Tuesday, April 16, 2013

Daily Old Testament and Early Christian Writings: Exodus 37-38 and Justin Martyr's First Apology 23-25

Exodus 37 – The ark or “covenant box” is to be made out of acacia wood and the dimensions are to be 45” by 27” by 27.”

It is to be covered with gold inside and out and carried with poles of gold-covered acacia wood that are slipped through rings along the sides of the box. The top of the case is covered with a lid with hammered golden winged creatures facing each other and protecting the contents.

The table for the offered bread is made with similar precision and then the lamp stand and altar of incense. Everything is beautifully decorated.

Exodus 38 – The altar of holocausts or “burnt offerings” is described in great detail along with all the tools necessary. The bronze basin and enclosure needed for the Tent of the Lord’s Presence is also described. The gold and silver dedicated to the Temple is based on the census done.

The Jerusalem Bible note at the beginning of chapter 35 says that “35-40 is almost a word for word repetition of 25-31; there the orders were given; here they are carried out” (123).

Early Christian Writers
Justin Martyr (100-165 AD) – First Apology
23 – Here Justin Martyr claims that the prophets who foretold Christ are really older than “all the writers” who have set these stories before the Roman world and that they said not “fabricated” things but true things..

This is interesting. I had to check on the timeframe for the emergence of all the myths that were part of Greek and Roman culture dated from 900-800 BC. So, it’s hard to say now if the Hebrew stories were older but Justin Martyr seems to be saying they were, and not only older but truer as well.
24 – It is ludicrous that Christians are “hated on account of the name of Christ . . . and put to death as sinners” when we do nothing wrong. And others are “in other places worshipping trees and rivers, and mice and cats and crocodiles, and many irrational animals.”

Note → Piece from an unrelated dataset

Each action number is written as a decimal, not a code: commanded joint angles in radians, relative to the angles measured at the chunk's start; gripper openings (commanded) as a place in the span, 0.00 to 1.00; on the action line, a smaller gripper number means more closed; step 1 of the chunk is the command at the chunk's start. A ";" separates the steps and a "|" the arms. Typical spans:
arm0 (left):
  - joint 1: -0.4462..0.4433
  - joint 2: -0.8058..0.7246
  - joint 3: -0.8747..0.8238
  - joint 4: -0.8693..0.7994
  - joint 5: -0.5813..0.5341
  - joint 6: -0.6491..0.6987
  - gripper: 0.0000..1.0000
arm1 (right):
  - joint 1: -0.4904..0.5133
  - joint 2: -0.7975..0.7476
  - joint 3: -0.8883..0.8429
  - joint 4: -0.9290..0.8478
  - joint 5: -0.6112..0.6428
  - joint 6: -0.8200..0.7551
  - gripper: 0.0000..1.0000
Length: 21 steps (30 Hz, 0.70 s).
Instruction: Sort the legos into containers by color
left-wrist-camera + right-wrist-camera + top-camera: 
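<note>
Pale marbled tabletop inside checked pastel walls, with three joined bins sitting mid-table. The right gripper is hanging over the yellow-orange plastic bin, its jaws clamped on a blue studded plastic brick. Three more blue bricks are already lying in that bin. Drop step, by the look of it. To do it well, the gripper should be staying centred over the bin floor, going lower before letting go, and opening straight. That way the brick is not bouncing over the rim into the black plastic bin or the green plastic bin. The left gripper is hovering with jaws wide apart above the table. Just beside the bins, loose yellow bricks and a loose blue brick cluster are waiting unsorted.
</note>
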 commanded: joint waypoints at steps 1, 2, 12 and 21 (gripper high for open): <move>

25 – We too used to worship these gods, he says – Bacchus and Apollo, Proserpine and Venus and Aesculapius – but we “have now, through Jesus Christ, learned to despise these, though we be threatened with death for it, and have dedicated ourselves to the unbegotten and impossible God; of whom we are persuaded that never was he goaded by lust of Antiope, or such other women, or of Ganymede, nor was rescued by the hundred-handed giant whose aid was obtained through Thetis . . . Those who believe these things we pity, and those who invented them we know to be devils.”